The quiet hotel life is interrupted when one day a crowd of day trippers arrives, among them is a young blonde couple who evoke wistful memories of Hans Hansen and Ingeborg Holm in Tonio Kröger. Tonio Kröger's former dance lessons are repeated in the evening under different circumstances: A ball is organized for the day trippers, which is commanded by a vain celebratory steward, “he commanded, by God, in French, and produced the nasal sounds in an incomparably distinguished way”. Tonio Kröger stands on the nightly terrace and watches those "who danced in the light". "And suddenly homesickness shook his chest with such pain that he involuntarily retreated further into the dark so that no one would see the twitching of his face."
If only he could have been like Hans Hansen, thinks Tonio Kröger, “living, loving and praising in blissful ordinaryness free from the curse of knowledge and creative agony! Start all over again? But it doesn't help. It would be like that again - everything would come back the way it came. Because some of them necessarily go astray, because there is no right way for them at all. ”-“ Yes, it was like then, and he was as happy as then. Because his heart was alive. But what had happened during all the time in which he had become what he was now? - solidification; Desolation; Ice; and spirit! And art! "

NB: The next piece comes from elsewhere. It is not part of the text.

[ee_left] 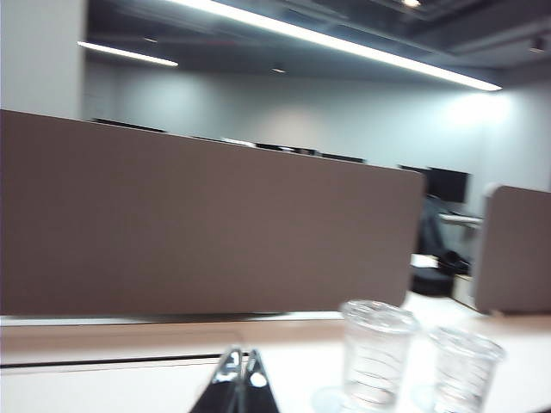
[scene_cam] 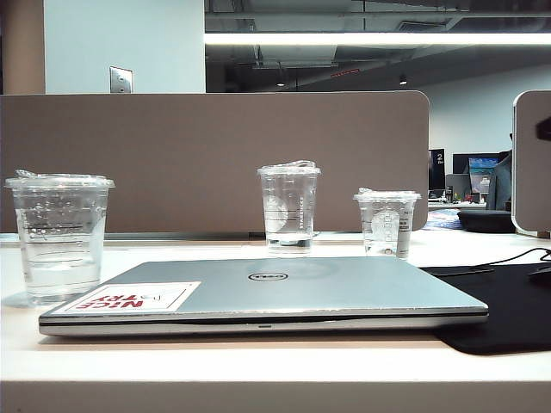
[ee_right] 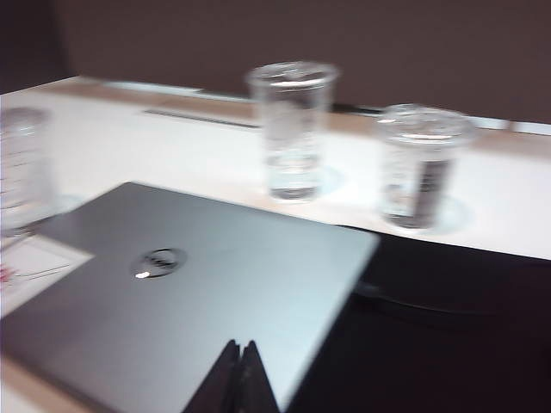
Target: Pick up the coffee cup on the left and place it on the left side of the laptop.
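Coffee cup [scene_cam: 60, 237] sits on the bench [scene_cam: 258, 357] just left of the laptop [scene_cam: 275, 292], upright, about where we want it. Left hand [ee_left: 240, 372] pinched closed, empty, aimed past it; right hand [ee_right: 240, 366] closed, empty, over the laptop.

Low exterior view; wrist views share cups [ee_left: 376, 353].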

The final chapter consists of a letter to Lisaweta Ivanovna in which Tonio Kröger tells her the result of his introspection and self-discovery: “I am between two worlds, am not at home in any and as a result have a little difficult time. You artists call me a citizen, and the citizens are tempted to arrest me ... I don't know which of the two offends me more. The citizens are stupid; But you worshipers of beauty, whom you call me phlegmatic and without longing, should consider that there is an artistry so deep, so from the beginning and because of fate, that no longing seems to him sweeter and more sensitive than the delights of the ordinary ”.
He suspects a great career as an artist, suspects even greater fame. “What I've done is nothing, not much, next to nothing. I'll do better, Lisaveta - this is a promise ”. When he closes his eyes, he sees a swarm of shadows of human figures who beckoned him to include them in his work, "banish and redeem". He is very fond of you. But - his deepest and most stealthy love belongs to the blond and blue-eyed, the bright, lively, the happy, the amiable and the ordinary. “Do not scold this love, Lisaveta; it is good and fertile. There is longing in it and melancholy envy and a little bit of contempt and a whole chaste bliss. "

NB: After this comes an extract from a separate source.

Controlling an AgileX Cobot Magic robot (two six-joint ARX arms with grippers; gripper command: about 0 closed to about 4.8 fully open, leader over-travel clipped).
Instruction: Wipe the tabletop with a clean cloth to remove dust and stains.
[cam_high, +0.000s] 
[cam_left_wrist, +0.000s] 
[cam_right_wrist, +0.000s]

Tonio Kröger has made a name for himself as a poet in the literary world. Artistically gifted and able to “forge something whole in serenity”, however, he is inhibited when dealing with others. He realizes that he lacks a natural impartiality when he compares himself with those "who don't need the spirit", the uncomplicated, blue-eyed blondes with an appealing appearance. For him you embody a solid and sympathetic mediocrity. Tonio Kröger, who seems foreign to the Mediterranean, feels drawn to them and yet remains alone.

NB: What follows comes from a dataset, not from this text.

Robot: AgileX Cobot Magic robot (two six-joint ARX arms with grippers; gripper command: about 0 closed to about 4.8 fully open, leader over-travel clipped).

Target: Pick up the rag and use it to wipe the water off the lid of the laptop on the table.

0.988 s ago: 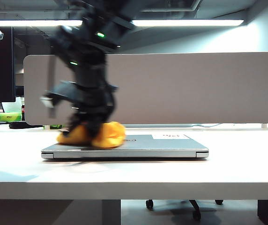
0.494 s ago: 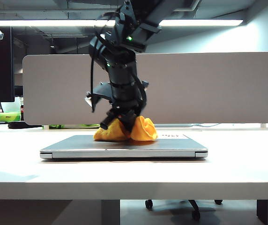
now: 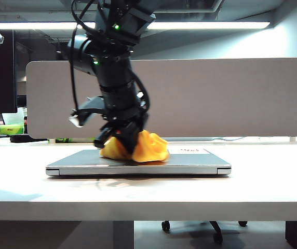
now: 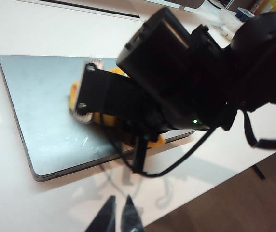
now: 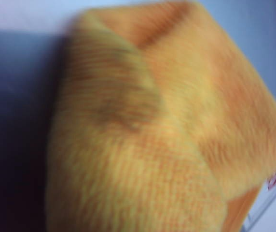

The awareness of being a stranger and a mere onlooker who tries in vain for friendship is also what touches him about Don Carlos , whose reading he tries unsuccessfully to make Hans Hansen attractive: “There is, for example, the passage The King has cried? where the king cried because he was betrayed by the marquis [...] But one understands so well that he cried, and I actually feel more sorry for him than the prince and the marquis put together. He is always so completely alone and without love, and now he thinks he has found a person and he betrays him ... ".
For Thomas Mann and his hero, the world is divided into two parts, spirit and nature, and that cannot be bridged. In the novella, literature stands for the spirit. Bourgeoisie means nature, life and impartiality, including erotic impartiality. Tonio Kröger, an intellectual, becomes an involuntary outsider because he recognizes and sees through more than others.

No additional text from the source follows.